■ **Task instructions**: Restate, exactly as written, the entries below from the line that holds "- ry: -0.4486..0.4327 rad" through the line that holds "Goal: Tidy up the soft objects". Pictures are not part of the copy.

■ **Input data**:
——————

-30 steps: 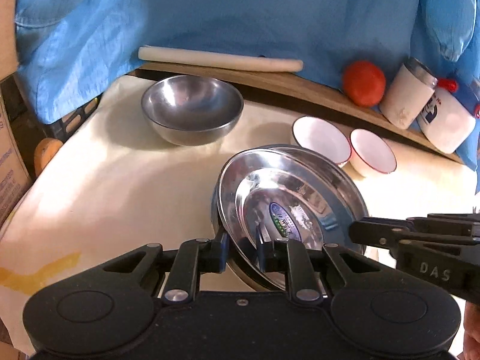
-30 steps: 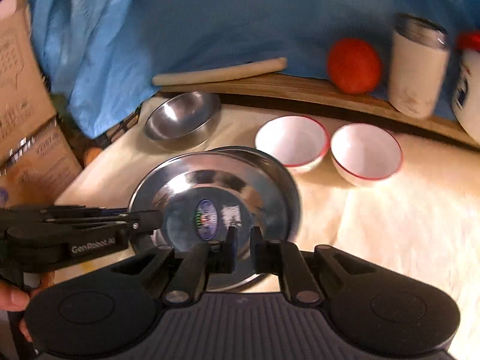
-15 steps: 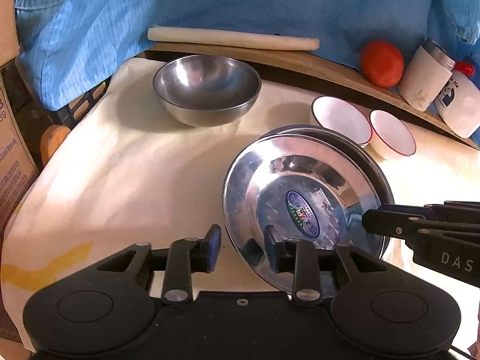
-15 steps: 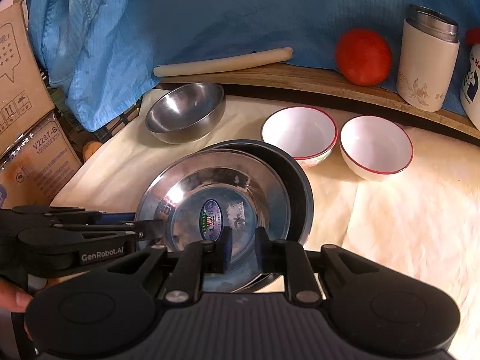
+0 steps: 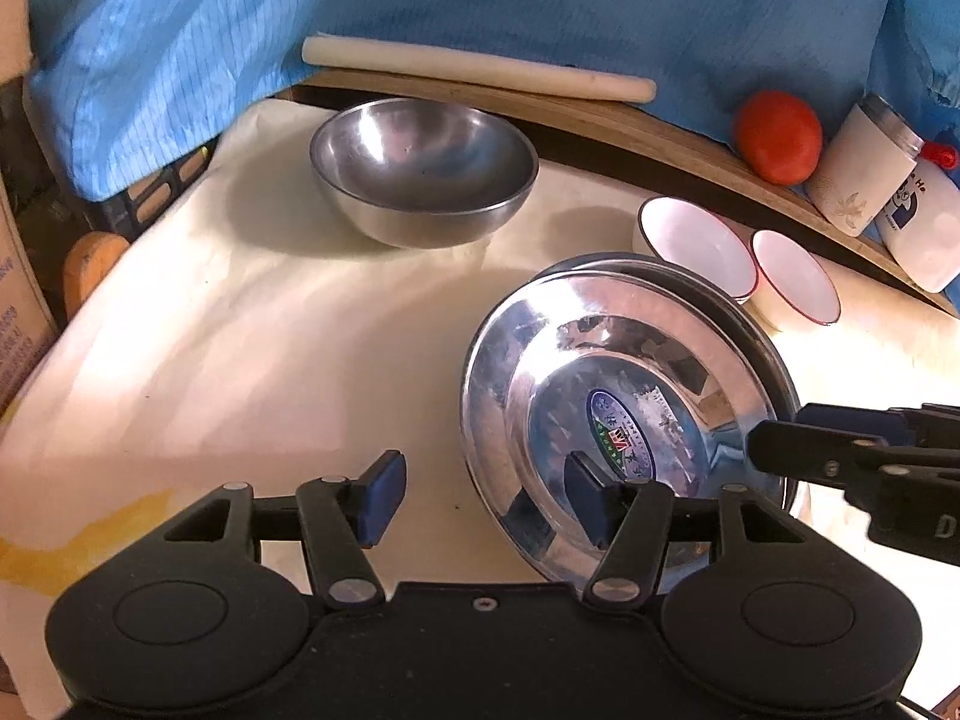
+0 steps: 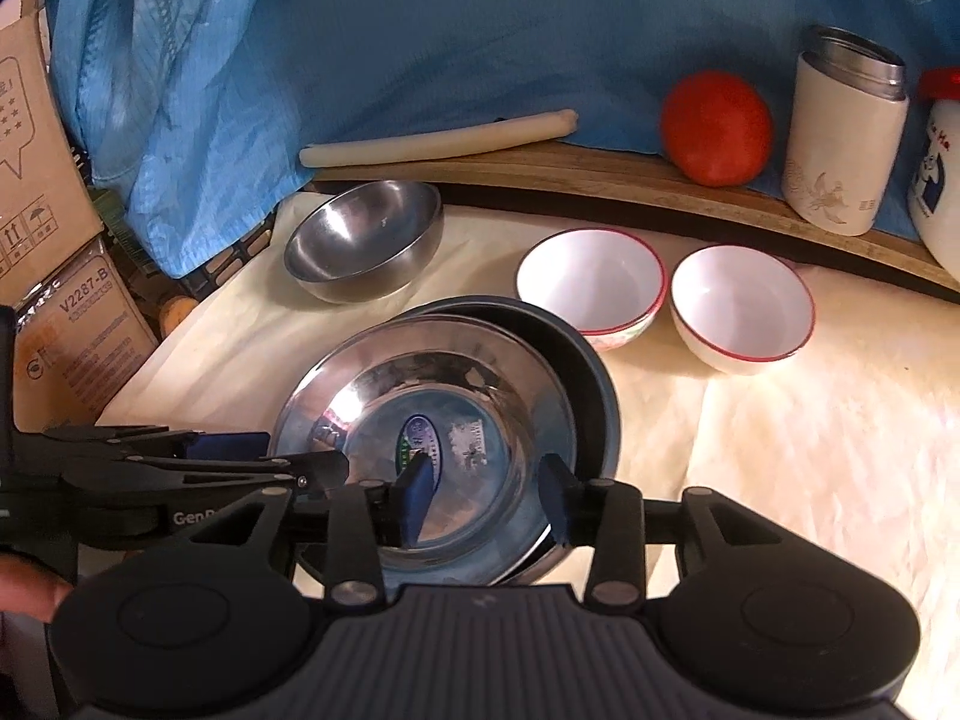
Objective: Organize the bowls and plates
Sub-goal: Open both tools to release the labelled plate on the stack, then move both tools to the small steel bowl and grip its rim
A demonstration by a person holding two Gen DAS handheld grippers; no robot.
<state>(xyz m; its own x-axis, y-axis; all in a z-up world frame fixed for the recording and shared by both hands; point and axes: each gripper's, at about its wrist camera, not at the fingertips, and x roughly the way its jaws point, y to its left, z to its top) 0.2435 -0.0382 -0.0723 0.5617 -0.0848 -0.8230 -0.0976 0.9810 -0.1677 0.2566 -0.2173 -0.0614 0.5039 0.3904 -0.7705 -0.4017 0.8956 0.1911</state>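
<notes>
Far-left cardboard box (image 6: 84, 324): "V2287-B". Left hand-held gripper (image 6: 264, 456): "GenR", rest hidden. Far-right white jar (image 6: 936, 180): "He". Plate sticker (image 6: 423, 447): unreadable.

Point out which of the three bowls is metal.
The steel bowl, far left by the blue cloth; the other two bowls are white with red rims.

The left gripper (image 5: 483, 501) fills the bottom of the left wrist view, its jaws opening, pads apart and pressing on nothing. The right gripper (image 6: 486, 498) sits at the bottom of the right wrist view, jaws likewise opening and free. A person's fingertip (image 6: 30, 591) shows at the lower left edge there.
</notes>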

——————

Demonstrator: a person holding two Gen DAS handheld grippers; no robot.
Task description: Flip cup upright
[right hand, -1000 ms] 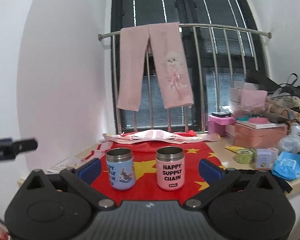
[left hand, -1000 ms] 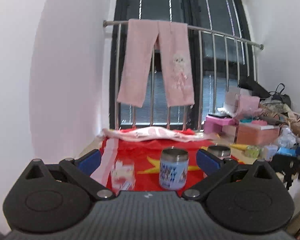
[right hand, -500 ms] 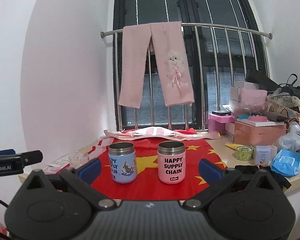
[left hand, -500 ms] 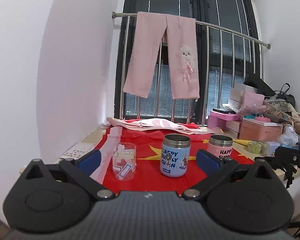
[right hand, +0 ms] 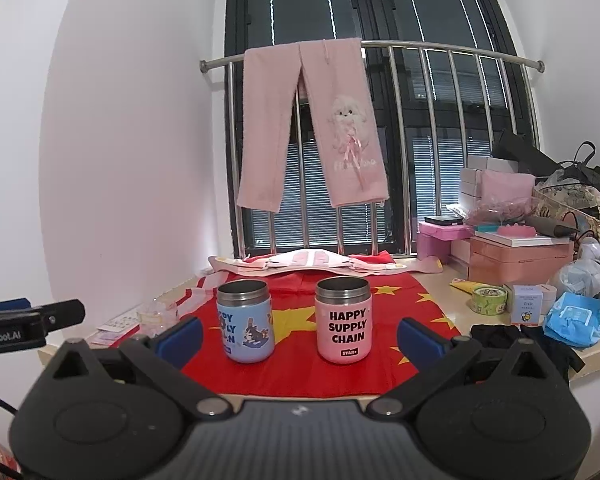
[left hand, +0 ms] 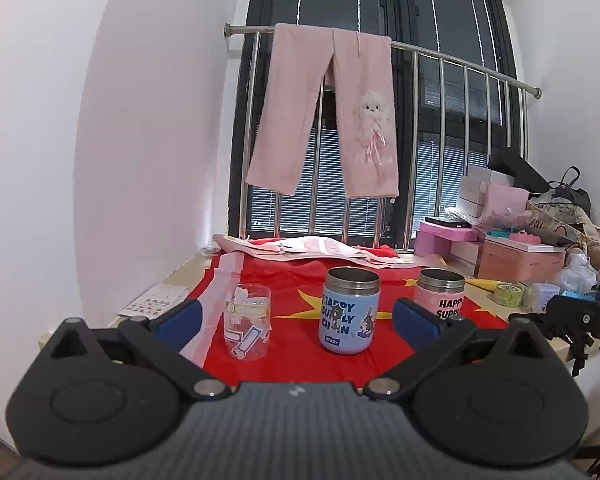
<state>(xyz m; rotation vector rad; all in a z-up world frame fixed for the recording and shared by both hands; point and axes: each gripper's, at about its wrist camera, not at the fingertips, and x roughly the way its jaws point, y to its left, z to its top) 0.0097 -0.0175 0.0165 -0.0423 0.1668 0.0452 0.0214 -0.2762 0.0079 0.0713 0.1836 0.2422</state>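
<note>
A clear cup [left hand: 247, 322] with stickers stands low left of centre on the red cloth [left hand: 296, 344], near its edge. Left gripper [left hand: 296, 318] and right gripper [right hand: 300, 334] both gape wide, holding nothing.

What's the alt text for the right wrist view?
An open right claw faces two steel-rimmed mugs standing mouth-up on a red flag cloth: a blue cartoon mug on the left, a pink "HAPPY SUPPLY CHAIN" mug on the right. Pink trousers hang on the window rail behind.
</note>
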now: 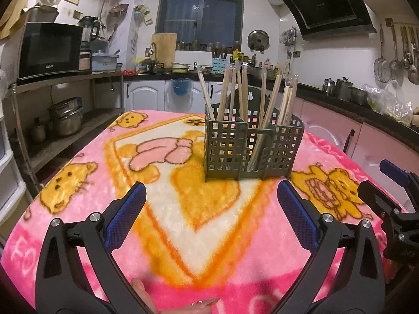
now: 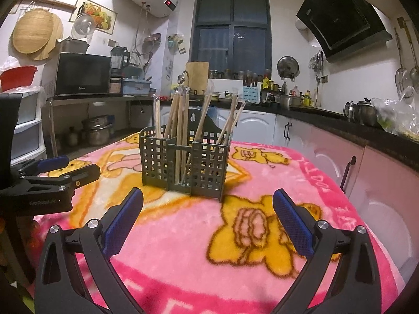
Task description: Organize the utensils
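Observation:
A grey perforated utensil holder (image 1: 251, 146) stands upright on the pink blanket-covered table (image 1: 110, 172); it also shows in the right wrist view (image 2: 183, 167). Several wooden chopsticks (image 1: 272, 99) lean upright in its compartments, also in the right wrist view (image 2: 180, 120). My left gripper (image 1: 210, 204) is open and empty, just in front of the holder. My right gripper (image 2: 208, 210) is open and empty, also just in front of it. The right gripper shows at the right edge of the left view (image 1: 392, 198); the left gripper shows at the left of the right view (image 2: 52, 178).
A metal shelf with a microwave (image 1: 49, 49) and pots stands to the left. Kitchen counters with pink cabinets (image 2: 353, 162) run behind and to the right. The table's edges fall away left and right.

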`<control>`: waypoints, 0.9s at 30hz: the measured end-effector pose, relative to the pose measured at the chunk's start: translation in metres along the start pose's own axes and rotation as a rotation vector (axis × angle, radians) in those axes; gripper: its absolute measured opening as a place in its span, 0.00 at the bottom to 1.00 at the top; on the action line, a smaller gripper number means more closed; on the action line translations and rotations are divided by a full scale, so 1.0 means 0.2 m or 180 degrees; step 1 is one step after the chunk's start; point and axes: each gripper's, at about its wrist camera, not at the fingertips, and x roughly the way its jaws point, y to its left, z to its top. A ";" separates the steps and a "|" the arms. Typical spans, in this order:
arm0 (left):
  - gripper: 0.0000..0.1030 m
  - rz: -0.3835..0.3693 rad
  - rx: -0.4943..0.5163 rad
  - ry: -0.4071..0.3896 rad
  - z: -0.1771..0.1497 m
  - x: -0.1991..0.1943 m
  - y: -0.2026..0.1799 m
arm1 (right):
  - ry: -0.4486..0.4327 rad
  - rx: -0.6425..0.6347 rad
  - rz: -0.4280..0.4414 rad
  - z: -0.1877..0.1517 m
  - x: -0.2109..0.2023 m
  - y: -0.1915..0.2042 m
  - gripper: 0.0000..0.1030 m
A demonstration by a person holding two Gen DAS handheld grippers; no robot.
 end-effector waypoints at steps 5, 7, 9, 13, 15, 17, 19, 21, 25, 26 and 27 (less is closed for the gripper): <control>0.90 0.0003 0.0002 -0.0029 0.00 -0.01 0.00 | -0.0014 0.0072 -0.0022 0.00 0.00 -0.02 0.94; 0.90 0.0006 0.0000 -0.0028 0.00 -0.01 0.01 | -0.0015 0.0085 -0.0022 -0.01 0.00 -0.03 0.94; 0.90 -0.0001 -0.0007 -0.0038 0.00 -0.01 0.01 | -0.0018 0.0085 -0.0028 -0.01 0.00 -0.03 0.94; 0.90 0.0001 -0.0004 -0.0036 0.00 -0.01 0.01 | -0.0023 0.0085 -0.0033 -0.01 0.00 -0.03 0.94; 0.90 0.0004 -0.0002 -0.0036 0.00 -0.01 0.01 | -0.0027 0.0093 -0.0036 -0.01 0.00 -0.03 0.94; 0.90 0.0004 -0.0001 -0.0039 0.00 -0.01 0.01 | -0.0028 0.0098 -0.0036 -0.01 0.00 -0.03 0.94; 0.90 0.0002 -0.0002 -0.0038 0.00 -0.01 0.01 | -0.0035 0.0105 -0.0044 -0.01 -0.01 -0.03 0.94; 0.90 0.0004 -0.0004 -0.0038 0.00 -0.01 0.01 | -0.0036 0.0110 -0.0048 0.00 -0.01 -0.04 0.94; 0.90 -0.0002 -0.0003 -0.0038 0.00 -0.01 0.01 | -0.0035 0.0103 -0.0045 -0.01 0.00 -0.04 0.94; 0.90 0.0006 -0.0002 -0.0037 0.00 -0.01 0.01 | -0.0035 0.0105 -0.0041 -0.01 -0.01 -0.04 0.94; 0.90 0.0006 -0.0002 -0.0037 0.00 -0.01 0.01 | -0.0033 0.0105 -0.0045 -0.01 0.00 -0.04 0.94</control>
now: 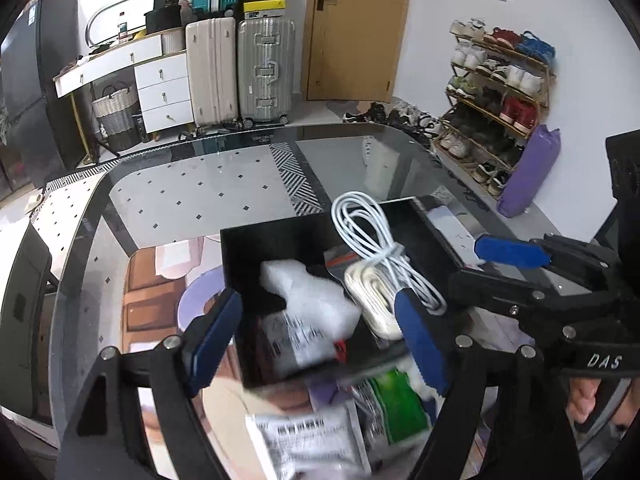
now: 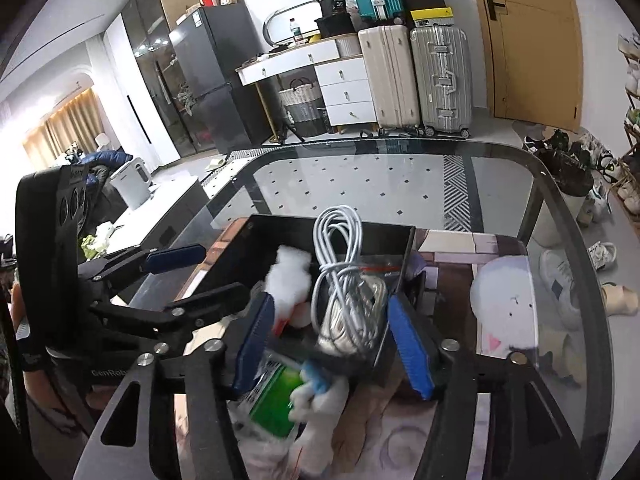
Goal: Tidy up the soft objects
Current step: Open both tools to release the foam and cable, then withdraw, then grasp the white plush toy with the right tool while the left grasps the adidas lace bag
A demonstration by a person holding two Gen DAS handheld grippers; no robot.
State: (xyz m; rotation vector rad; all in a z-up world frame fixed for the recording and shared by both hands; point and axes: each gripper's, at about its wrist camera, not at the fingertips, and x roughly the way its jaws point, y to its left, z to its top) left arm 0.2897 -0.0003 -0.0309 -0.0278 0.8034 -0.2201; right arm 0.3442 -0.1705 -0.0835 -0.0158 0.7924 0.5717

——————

■ **Output for this task**:
  - ry: -0.4486..0.4327 rad
  - rx: -0.6425..0.6347 rad
  - rz: -0.4280..0.4414 rad
  - z: -0.1877..0.1517 m
  - x: -0.2109..0.2023 m
  - y: -0.1915..0.2042 m
  - gripper: 0.0000..0.1030 m
A demonstration by a person holding two Gen DAS handheld grippers; no robot.
 end-effector waypoints at steps 5, 7, 9, 13, 15, 17, 19, 21, 25, 26 and 27 (less is closed for the gripper): <control>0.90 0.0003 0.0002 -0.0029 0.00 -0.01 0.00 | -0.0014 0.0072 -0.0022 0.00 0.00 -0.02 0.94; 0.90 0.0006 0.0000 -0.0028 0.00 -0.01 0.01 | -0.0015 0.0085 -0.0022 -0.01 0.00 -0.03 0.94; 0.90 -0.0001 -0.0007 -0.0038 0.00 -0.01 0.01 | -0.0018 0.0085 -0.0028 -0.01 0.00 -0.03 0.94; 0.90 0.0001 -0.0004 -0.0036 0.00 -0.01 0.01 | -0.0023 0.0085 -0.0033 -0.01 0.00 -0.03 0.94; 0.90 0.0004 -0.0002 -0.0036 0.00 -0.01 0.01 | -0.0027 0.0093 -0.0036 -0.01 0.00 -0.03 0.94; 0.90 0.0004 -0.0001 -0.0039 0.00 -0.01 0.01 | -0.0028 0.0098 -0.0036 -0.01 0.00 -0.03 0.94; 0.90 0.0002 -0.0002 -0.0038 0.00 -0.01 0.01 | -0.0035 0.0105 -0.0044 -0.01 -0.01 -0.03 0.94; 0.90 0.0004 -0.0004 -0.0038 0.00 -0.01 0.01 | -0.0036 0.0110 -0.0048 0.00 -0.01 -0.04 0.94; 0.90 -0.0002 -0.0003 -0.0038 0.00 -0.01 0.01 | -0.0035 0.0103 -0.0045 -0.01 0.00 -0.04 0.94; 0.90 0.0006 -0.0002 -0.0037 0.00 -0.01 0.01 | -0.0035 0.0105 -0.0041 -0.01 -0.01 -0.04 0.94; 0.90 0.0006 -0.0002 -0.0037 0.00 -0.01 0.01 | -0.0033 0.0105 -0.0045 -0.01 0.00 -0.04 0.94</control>
now: 
now: 
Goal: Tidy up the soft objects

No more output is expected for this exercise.